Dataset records
'''
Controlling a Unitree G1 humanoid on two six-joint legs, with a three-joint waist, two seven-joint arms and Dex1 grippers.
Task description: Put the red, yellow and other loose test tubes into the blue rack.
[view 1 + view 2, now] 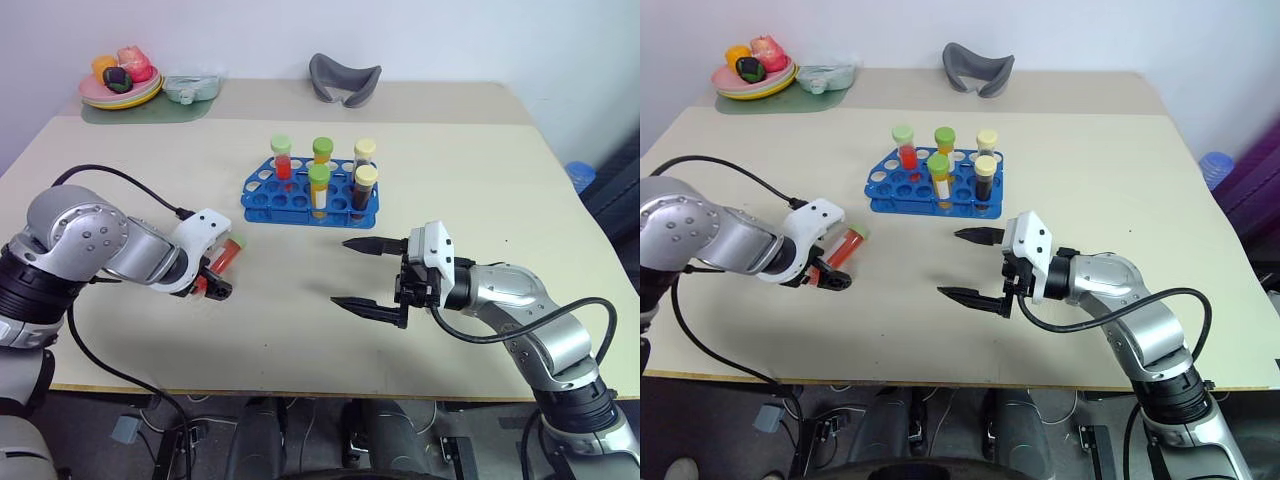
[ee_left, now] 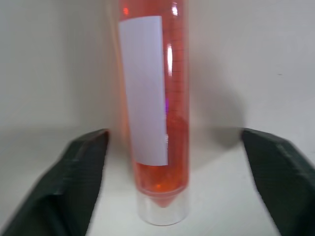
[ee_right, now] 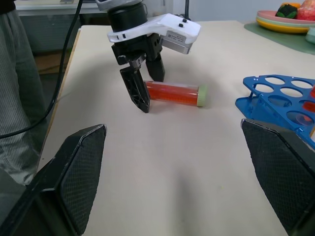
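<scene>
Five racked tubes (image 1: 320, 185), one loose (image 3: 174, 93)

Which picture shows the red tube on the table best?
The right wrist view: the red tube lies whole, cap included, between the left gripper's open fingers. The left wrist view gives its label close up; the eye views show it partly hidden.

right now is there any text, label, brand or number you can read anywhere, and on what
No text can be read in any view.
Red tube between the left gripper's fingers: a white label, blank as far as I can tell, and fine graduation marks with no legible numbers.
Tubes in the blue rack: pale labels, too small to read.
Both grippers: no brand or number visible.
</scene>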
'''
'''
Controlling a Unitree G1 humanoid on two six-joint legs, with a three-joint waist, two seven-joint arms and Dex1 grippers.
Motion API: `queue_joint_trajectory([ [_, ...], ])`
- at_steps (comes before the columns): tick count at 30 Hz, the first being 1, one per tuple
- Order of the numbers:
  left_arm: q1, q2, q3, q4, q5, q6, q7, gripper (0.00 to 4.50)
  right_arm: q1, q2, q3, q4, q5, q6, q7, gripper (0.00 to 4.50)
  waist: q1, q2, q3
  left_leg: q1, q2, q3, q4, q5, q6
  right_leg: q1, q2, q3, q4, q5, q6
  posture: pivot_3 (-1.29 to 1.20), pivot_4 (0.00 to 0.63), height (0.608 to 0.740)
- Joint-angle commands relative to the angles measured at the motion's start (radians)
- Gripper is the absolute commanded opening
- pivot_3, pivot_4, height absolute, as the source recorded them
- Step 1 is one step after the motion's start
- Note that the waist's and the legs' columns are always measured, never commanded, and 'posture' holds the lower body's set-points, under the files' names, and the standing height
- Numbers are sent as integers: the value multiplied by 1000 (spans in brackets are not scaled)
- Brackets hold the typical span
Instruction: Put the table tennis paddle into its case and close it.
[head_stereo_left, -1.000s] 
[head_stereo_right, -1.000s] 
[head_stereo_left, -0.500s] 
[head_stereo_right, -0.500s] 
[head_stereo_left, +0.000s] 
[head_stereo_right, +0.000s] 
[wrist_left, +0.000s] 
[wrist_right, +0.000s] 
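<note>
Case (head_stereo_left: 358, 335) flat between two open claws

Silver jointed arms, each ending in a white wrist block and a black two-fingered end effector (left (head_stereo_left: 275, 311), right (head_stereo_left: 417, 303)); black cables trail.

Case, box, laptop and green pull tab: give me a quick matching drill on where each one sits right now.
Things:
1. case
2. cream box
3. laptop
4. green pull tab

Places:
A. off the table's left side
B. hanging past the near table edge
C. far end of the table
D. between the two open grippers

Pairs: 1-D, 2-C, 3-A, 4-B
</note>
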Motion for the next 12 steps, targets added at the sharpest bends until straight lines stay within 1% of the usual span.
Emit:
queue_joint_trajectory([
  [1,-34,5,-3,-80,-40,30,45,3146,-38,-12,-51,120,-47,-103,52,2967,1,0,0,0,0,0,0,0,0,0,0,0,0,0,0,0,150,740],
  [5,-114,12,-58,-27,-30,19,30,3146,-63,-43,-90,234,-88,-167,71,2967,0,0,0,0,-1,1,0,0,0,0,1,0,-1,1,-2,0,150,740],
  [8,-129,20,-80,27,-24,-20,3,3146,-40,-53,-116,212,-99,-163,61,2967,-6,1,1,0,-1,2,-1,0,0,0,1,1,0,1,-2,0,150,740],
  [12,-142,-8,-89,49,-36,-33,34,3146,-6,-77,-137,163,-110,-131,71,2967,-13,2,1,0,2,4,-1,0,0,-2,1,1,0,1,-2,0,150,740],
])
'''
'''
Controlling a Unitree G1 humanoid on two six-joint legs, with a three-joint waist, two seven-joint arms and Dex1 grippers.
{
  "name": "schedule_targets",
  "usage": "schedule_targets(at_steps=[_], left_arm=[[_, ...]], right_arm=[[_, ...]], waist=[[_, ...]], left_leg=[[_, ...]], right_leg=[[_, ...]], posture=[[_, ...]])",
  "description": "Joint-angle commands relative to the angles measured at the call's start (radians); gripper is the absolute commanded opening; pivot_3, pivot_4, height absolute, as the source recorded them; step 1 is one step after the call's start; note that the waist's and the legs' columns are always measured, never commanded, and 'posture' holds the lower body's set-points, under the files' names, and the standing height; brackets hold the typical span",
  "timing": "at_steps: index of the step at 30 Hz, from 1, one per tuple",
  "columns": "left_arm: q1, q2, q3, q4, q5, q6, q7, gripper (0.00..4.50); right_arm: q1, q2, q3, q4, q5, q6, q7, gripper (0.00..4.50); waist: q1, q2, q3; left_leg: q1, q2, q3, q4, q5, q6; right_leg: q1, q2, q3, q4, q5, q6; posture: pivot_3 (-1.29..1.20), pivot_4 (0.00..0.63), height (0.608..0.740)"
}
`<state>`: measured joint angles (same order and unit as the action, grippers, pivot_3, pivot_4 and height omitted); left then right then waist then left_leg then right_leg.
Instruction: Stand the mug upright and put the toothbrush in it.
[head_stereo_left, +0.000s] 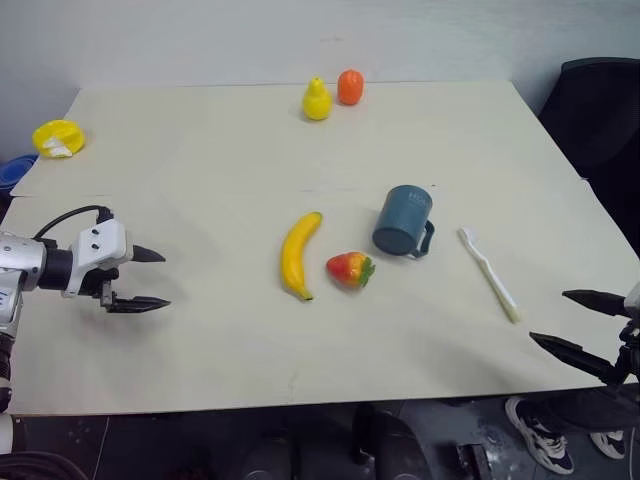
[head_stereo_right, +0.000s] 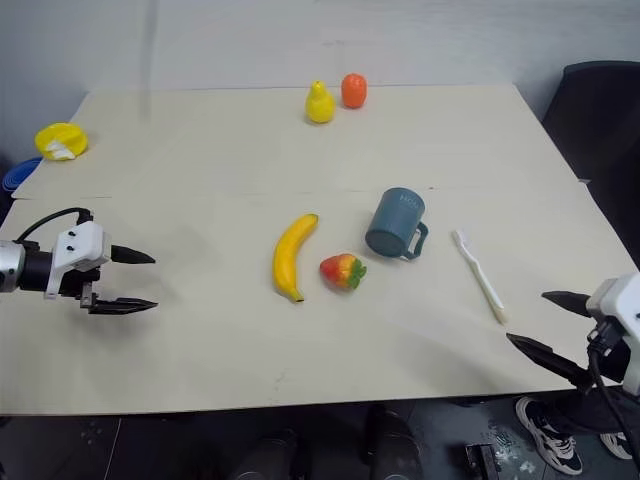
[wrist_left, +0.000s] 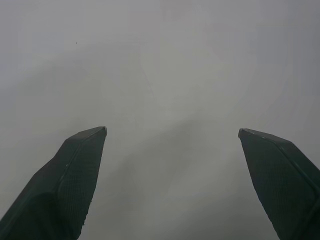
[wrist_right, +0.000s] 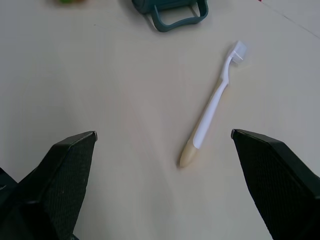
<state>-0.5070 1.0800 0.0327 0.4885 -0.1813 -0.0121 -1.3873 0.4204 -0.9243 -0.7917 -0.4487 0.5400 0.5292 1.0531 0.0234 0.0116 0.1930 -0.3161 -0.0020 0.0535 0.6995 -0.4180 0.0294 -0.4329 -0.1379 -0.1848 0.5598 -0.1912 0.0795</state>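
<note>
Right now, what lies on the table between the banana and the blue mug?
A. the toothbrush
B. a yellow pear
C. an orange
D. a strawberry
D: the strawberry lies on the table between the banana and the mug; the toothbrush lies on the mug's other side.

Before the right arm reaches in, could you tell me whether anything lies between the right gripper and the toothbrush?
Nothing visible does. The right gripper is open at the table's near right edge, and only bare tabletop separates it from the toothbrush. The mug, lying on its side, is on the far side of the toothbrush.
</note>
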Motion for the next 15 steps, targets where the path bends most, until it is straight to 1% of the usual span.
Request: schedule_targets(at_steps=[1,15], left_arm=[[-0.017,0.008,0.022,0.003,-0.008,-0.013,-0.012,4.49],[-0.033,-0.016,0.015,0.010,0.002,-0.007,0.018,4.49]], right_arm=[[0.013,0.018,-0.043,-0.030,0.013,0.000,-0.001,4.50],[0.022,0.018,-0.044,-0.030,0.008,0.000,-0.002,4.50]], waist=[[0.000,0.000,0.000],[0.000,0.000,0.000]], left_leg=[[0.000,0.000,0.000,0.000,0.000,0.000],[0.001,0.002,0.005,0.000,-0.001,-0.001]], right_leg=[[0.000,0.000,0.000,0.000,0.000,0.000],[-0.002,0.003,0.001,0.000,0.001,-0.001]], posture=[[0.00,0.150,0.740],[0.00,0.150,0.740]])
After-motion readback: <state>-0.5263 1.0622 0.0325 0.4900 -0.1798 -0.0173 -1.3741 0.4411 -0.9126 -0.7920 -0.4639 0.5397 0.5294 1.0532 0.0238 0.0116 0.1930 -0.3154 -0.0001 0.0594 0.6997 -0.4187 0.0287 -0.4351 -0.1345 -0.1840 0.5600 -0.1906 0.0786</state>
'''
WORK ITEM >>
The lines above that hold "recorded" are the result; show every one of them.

REPLY TO THE EXERCISE >>
- pivot_3, pivot_4, height absolute, as the source recorded them
  "description": "Joint-angle commands relative to the angles measured at the call's start (radians); gripper is the absolute commanded opening; pivot_3, pivot_4, height absolute, as the source recorded them; step 1 is one step after the call's start; note that the waist's and the legs' columns are always measured, never commanded, and 'posture' holds the lower body's set-points, under the files' names, and the standing height; brackets hold the typical span",

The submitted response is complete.